Philosopher Michael Bratman to Discuss Resisting Temptation at Amherst College Dec. 4

November 12, 2008                             
Contact: Emanuel Costache ’09
Media Relations Intern
413/542-2321


AMHERST, Mass.—Michael E. Bratman, Durfee Professor in the School of Humanities and Sciences and professor of philosophy at Stanford University, will give a talk titled “When and Why is it Rational to Resist Temptation?” at 4:30 p.m. on Thursday, Dec. 4, in Pruyne Lecture Hall of Amherst College’s Fayerweather Hall.
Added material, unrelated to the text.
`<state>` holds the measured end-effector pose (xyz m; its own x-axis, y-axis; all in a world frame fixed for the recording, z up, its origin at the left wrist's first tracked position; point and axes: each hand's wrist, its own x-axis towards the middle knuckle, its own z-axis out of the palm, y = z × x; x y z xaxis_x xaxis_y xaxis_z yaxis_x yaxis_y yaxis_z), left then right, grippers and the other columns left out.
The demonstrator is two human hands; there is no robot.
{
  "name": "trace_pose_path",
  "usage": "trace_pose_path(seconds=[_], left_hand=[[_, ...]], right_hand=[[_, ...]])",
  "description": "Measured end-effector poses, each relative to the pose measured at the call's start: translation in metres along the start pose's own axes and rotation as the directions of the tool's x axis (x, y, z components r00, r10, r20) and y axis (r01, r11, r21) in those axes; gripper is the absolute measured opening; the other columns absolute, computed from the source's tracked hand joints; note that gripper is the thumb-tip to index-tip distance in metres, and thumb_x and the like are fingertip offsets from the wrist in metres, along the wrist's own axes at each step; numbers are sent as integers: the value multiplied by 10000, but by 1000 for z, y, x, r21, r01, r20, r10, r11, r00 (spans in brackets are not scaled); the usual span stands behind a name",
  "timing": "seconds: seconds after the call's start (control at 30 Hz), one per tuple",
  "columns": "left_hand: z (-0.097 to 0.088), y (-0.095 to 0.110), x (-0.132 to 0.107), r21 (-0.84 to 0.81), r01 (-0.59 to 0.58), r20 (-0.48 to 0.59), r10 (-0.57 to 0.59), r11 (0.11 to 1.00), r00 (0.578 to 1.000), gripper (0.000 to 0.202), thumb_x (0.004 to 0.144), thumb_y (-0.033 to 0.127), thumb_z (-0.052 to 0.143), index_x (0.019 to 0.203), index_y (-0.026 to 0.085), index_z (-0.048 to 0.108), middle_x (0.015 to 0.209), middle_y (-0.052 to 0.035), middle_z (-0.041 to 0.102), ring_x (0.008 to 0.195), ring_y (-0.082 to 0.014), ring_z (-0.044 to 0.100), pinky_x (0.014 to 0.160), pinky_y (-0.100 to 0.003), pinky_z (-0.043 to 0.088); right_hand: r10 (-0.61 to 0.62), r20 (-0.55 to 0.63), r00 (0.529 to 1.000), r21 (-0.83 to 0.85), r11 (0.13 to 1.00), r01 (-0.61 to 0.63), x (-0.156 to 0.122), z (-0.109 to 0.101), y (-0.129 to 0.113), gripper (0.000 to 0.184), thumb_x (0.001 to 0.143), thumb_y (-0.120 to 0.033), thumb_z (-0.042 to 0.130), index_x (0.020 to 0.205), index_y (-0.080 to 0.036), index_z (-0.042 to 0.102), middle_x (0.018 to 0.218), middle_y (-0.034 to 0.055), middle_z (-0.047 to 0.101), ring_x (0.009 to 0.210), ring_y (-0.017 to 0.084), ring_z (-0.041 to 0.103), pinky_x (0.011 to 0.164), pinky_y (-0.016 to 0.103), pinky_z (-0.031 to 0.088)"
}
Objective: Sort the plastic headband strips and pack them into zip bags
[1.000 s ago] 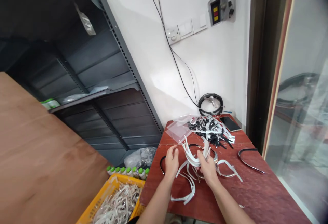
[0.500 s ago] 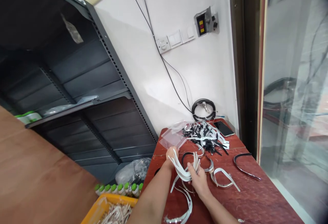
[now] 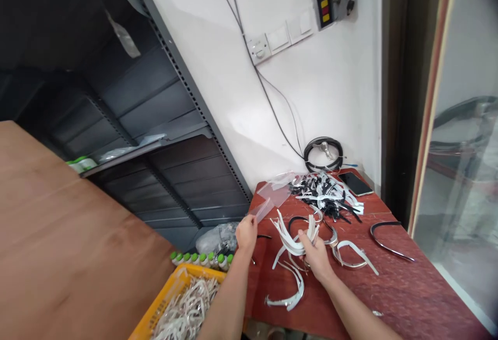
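the right hand (image 3: 317, 257) is closed firmly around a bunch of white curved strips (image 3: 298, 241), gripping them low so their free ends fan upward. the left hand (image 3: 246, 236) is open wider and apart from it, left of the grip. its fingertips (image 3: 252, 222) meet the edge of a clear plastic sleeve (image 3: 272, 194), though whether they pinch it or only touch it is hard to make out.

a springy bunch like this handles best when squeezed low and kept just above the red tabletop (image 3: 392, 288), so that its loose ends do not snag nearby pieces. a looser white strip (image 3: 288, 301) lies just below the grip, and a black curved band (image 3: 389, 239) lies well to its right. a tangled heap of black and white strips (image 3: 327, 194) sits beyond it.

the palm and fingers hide the strips inside the grip, so their number cannot be told. the heap hides its own pieces, and the bottom edge of the view cuts off a yellow crate (image 3: 202, 273) behind the left forearm.
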<state>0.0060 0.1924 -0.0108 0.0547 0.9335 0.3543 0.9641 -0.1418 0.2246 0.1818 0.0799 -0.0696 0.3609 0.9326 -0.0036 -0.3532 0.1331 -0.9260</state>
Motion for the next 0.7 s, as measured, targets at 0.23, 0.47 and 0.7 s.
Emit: trace_pose_path(seconds=[0.23,0.47,0.7], left_hand=[[-65,-68,-64,-165,153,-307,-198,974,931,244,849,363,449,803,198,624,805,-33,673,776,-168,615,724,-260,431],[-86,-122,-156,-383,192,-395,-348,904,850,300,791,461,510,796,185,627,742,-27,677,669,-176,632,674,-285,496],[-78,-125,-186,-492,219,-328,-413,842,850,266,743,451,556,796,199,624,733,-20,668,671,-188,624,687,-302,492]], right_hand=[[83,345,935,-79,995,-60,-20,-5,-11,440,752,-598,578,677,-166,539,482,-38,493,370,82,423,342,178,333],[362,698,617,-350,925,-147,-71,4,-19,363,769,-461,610,759,-113,713,495,0,592,351,77,479,326,147,367],[398,512,762,-392,897,-205,-52,12,-1,226,722,-332,643,672,-112,663,408,-31,549,289,71,438,282,138,308]])
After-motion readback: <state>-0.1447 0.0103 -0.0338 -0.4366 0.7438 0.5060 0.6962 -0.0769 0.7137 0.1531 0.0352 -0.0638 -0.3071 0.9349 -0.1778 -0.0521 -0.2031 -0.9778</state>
Organized by the Amherst College Department of Philosophy, Bratman’s talk is the second event of a lecture series on the Philosophy and Science of Weakness of the Will. Bratman’s talk is free and open to the public.

Bratman’s interests center on issues in philosophy of action and moral psychology that arise from the nature of agency, intention and practical reasoning. That interest is reflected in his writings on free will, moral responsibility and shared agency. He regularly teaches on the philosophies of law and action.

His most recent book, Structures of Agency: Essays, is a collection of published and unpublished essays that revolve around his influential “planning theory of intention and agency.” Bratman’s focus on “strong” forms of human agency, such as those that concern self-determination, self-government and autonomy, makes for a text that is relevant to philosophers in ethics and metaphysics as well. He is also a co-editor of Oxford’s Introduction to Philosophy: Classical and Contemporary Readings, now in its fourth edition. He received a bachelor’s degree from Haverford College and a doctorate from Rockefeller University.

This talk is made possible through the Forry and Micken Fund in Philosophy and Science, established in 1983 by Carol Micken and John I. Forry ’66 to promote the study of philosophical issues arising out of new developments in the sciences, including mathematics, and issues in the philosophy and history of science.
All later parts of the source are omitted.